That'll do the trick. We start by creating a list of new cleanings and attaching different attributes to each one. We also mix up the ownership between users in our test_user_list just for good measure.

Then we loop over the new cleaning jobs and update every fourth one with a new description and increased price.

Since we're not requiring any of the cleaning attributes to be unique, we can use this fixture as often as we want, and it'll create 50 new cleaning jobs each time.

Let's put it to good use.

tests/test_feed.py
# ...other code
class TestCleaningFeed:
async def test_cleaning_feed_returns_valid_response(
self,
*,
app: FastAPI,
authorized_client: AsyncClient,
test_list_of_new_and_updated_cleanings: List[CleaningInDB],
) -> None:
cleaning_ids = [cleaning.id for cleaning in test_list_of_new_and_updated_cleanings]
res = await authorized_client.get(app.url_path_for("feed:get-cleaning-feed-for-user"))
assert res.status_code == status.HTTP_200_OK
cleaning_feed = res.json()
assert isinstance(cleaning_feed, list)
assert len(cleaning_feed) == 20
assert set(feed_item["id"] for feed_item in cleaning_feed).issubset(set(cleaning_ids))

Ah there we are. Let's break down what we're expecting from this test.

  1. The endpoint should return a valid 200 response.
  2. The JSON response should be a list with 20 items in it.
  3. Each item in the list should have an id attribute that exists within the set of cleaning_ids we compose from the test_list_of_new_and_updated_cleanings fixture that we just created.

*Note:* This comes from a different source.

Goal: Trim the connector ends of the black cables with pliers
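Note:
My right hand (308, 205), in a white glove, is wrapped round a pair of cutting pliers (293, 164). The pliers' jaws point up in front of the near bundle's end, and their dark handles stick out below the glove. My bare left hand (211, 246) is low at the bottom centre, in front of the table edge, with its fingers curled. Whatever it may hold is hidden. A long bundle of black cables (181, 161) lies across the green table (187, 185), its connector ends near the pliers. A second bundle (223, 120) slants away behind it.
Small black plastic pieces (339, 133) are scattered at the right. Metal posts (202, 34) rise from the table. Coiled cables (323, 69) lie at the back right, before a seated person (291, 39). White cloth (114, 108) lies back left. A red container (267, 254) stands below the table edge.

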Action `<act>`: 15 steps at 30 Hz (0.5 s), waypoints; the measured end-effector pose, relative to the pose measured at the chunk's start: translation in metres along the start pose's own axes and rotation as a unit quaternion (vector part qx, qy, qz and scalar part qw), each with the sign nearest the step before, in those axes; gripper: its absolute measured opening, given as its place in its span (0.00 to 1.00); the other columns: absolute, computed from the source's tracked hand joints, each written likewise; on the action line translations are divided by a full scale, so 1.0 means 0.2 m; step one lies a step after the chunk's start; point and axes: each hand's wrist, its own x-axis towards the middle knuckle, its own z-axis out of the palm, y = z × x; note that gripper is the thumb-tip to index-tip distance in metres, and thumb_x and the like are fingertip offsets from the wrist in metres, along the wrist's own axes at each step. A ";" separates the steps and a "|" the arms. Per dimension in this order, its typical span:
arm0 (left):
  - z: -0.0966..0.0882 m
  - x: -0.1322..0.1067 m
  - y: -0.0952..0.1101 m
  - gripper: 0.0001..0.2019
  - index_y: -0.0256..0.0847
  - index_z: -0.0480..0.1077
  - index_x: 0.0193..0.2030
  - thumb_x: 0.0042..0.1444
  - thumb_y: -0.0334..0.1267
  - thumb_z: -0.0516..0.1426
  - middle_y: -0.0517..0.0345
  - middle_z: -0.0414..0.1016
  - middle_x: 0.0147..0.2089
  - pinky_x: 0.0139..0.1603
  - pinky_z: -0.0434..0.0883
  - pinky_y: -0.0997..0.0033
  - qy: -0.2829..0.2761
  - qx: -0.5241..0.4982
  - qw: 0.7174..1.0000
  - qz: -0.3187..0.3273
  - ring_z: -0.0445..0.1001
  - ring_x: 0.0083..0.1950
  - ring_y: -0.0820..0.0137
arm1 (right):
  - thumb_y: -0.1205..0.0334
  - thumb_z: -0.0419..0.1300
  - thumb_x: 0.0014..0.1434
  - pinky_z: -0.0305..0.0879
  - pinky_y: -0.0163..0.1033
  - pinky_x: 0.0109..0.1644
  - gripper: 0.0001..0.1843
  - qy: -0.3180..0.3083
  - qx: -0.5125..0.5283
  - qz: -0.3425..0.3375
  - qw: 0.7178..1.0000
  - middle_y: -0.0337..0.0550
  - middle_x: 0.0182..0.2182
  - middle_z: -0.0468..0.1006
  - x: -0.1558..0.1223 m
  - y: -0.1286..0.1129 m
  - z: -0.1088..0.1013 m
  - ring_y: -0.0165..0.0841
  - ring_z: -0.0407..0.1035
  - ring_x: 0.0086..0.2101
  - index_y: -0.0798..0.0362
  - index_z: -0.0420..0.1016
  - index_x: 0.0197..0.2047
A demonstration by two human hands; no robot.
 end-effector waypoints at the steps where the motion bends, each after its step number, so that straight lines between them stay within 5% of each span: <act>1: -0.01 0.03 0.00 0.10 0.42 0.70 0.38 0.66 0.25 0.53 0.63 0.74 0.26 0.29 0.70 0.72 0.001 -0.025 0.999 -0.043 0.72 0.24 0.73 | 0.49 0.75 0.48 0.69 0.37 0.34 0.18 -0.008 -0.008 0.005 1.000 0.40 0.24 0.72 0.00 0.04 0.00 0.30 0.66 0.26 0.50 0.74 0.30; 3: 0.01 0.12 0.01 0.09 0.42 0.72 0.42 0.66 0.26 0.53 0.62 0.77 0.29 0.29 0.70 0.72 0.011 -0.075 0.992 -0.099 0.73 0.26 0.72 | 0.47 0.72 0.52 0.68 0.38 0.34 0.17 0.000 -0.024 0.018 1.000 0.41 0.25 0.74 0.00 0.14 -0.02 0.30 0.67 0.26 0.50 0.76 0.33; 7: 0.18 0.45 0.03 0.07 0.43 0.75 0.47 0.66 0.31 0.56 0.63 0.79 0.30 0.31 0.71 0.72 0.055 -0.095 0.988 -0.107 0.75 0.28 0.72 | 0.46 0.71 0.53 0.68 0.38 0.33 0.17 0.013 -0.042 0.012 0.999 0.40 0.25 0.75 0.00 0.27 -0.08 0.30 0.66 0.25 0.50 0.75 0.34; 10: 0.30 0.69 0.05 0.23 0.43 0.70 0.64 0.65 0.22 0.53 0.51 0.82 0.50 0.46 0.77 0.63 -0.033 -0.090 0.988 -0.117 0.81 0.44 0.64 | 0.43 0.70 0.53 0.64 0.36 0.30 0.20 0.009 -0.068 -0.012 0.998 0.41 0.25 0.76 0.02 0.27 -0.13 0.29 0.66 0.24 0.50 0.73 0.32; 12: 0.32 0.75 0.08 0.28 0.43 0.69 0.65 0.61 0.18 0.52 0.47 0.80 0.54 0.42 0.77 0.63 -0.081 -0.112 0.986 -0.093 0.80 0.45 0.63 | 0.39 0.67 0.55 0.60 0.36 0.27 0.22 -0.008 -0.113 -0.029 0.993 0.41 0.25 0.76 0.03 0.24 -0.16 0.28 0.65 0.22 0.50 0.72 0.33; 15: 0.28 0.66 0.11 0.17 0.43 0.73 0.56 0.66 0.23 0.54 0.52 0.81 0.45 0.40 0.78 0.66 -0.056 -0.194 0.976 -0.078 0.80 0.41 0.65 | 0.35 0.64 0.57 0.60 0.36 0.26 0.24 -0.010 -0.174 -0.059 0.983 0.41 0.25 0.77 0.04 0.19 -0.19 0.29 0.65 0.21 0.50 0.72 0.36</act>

Using the issubset method provided by python sets makes this test very easy. It simply confirms that each unique id in our endpoint response is also a member of the cleaning_ids set we create. No need for loops. A+.

We should probably clarify why we're expecting our endpoint to return exactly 20 items. Because we're going to implement a mechanism for pagination at this endpoint, we'll also need to specify a default page size. In our case, we're going with 20 items for now. Feel free to change that as needed. Unless we provide the endpoint with additional parameters, the JSON returned from it should contain exactly 20 items - provided at least 20 cleaning jobs exist in our database.

If we run this test, it should fail at the 20 items assertion. We'll need to do a few things to get this passing and a few more to get the next assertion passing.

The Feed Repository

First things first, let's create a new database interface for any feed-related requests.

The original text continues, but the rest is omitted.